> **Supplied records**:
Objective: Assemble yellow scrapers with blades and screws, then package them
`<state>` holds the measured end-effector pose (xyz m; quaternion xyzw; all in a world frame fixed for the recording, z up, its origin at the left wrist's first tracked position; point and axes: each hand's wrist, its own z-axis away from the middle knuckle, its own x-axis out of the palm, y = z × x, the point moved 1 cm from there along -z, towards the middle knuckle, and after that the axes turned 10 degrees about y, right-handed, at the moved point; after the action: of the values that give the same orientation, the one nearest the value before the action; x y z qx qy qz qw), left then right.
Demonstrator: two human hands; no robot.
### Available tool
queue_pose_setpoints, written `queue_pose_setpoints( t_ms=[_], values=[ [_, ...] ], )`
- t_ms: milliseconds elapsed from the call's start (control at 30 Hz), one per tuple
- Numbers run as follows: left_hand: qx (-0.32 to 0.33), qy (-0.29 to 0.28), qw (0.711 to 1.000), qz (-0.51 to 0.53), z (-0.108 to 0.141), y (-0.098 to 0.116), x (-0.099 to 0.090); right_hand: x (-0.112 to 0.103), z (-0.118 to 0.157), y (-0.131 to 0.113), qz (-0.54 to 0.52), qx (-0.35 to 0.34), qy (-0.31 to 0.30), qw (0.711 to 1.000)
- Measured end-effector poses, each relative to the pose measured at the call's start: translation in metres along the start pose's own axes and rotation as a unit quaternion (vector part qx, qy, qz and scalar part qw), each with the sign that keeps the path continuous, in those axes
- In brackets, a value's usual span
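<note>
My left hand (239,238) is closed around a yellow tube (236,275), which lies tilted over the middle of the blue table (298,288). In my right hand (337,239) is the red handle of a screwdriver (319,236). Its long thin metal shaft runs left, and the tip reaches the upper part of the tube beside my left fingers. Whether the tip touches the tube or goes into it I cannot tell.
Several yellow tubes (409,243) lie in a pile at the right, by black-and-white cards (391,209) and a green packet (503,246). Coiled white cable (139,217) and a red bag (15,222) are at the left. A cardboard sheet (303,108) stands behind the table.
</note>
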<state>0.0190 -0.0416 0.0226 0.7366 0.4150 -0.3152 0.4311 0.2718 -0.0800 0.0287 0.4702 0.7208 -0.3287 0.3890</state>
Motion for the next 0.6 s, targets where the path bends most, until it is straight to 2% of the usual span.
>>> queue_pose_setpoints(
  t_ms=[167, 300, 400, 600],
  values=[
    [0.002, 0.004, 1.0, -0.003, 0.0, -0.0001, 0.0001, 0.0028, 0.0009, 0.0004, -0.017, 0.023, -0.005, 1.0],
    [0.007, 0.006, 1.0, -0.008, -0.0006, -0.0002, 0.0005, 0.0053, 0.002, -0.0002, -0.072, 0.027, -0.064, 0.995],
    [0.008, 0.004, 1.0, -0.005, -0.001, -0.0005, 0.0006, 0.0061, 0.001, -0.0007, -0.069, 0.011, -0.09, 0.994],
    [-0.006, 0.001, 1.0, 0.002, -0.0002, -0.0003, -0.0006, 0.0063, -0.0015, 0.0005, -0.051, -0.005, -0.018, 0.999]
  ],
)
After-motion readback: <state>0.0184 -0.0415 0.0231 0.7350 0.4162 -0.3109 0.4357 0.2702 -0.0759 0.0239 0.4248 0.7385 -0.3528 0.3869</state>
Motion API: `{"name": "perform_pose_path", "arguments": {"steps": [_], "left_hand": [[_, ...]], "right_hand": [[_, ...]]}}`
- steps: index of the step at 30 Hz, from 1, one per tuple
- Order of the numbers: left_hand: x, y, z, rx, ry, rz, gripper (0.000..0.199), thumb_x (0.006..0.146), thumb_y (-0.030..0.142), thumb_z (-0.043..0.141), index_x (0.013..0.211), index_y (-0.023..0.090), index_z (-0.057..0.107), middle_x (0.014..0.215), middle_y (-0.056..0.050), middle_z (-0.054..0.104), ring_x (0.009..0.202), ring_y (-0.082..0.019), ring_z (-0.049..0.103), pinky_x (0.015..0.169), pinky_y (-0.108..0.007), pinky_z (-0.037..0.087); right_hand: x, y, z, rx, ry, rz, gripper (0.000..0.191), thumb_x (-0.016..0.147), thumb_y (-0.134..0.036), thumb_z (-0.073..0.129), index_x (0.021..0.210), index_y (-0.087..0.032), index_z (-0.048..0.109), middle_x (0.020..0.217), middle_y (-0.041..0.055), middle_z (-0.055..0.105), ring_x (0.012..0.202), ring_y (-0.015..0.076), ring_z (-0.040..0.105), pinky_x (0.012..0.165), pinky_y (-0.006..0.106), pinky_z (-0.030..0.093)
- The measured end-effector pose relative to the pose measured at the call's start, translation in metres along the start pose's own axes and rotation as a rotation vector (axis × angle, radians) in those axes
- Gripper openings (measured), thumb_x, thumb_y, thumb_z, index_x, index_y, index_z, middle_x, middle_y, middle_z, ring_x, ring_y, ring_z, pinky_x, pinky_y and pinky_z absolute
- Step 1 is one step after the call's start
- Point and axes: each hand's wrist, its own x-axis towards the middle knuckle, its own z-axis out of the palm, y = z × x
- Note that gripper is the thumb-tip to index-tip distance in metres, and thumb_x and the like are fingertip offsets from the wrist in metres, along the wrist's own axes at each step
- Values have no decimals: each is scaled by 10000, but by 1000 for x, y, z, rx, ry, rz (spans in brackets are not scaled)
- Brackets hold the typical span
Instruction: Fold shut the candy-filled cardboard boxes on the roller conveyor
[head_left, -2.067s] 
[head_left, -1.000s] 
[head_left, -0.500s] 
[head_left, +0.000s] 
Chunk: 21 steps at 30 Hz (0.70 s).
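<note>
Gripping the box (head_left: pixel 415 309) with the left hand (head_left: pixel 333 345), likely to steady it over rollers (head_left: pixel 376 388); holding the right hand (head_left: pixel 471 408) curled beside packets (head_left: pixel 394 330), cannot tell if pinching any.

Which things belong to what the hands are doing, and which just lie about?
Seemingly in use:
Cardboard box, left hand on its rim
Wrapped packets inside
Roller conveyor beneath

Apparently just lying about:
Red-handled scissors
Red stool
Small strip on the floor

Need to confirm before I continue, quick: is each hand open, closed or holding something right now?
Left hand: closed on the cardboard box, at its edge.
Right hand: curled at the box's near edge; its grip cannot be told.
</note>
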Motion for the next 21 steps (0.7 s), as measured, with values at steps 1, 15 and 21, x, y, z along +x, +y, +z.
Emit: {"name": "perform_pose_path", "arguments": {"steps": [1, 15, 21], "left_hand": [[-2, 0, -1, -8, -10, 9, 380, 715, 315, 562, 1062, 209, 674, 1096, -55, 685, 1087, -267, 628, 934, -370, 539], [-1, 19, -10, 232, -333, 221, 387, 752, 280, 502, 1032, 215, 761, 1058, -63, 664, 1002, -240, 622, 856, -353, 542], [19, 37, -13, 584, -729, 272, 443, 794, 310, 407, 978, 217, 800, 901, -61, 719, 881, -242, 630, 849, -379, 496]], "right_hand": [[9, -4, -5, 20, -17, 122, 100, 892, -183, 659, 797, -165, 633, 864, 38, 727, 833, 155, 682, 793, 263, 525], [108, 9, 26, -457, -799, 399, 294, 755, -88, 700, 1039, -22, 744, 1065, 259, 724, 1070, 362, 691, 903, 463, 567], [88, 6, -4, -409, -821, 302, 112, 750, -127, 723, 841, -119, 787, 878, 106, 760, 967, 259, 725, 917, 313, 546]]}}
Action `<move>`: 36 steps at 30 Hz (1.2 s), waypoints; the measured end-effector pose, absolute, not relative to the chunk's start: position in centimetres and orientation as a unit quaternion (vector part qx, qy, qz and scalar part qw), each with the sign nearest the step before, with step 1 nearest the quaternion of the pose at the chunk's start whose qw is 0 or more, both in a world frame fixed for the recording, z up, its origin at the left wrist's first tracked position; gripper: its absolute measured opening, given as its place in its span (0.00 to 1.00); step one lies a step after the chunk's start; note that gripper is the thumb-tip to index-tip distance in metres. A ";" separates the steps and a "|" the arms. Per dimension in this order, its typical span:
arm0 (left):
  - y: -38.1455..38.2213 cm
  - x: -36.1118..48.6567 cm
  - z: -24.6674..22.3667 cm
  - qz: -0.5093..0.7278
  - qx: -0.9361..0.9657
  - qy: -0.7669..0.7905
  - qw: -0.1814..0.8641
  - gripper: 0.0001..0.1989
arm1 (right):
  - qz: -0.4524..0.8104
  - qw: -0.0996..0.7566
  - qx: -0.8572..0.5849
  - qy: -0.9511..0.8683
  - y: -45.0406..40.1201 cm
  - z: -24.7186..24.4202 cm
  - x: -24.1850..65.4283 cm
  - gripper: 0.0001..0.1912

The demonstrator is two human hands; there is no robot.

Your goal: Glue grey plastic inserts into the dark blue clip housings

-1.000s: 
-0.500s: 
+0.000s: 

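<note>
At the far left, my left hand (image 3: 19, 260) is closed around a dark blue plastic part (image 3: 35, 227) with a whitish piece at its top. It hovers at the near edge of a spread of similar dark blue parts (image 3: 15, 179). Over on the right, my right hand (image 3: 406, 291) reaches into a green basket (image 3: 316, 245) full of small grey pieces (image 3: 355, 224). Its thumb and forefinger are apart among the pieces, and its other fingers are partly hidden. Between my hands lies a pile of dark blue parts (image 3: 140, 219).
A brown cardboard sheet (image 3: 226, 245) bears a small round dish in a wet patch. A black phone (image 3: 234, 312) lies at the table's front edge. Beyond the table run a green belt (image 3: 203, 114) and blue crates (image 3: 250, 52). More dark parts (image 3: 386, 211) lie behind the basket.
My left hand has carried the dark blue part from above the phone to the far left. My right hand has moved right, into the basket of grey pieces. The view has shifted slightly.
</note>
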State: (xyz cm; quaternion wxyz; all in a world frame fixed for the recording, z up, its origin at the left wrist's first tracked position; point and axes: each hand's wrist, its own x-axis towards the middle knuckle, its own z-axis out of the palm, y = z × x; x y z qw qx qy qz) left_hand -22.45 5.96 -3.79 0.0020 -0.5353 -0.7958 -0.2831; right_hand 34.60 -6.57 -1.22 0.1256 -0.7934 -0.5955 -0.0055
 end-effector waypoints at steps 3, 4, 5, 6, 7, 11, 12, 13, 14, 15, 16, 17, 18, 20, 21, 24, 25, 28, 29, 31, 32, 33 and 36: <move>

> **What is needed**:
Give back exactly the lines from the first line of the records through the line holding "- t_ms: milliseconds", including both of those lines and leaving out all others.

> **Result below**:
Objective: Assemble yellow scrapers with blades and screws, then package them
`<state>` holds the measured end-effector pose (xyz m; quaternion xyzw; all in a world frame fixed for the recording, z up, its origin at the left wrist's first tracked position; point and axes: each hand's wrist, its own z-axis away from the middle knuckle, its own x-axis out of the palm, y = z × x, the point moved 1 cm from there along -z, towards the middle knuckle, and after that the axes turned 10 degrees about y, right-handed, at the moved point; after the action: of the values that give the same orientation, the one nearest the value before the action; x y z qx qy qz qw), left then right.
Demonstrator: two human hands; no robot.
### Available tool
queue_pose_setpoints, written `queue_pose_setpoints( t_ms=[_], values=[ [_, ...] ], )`
- t_ms: milliseconds elapsed from the call's start (control at 30 Hz), one per tuple

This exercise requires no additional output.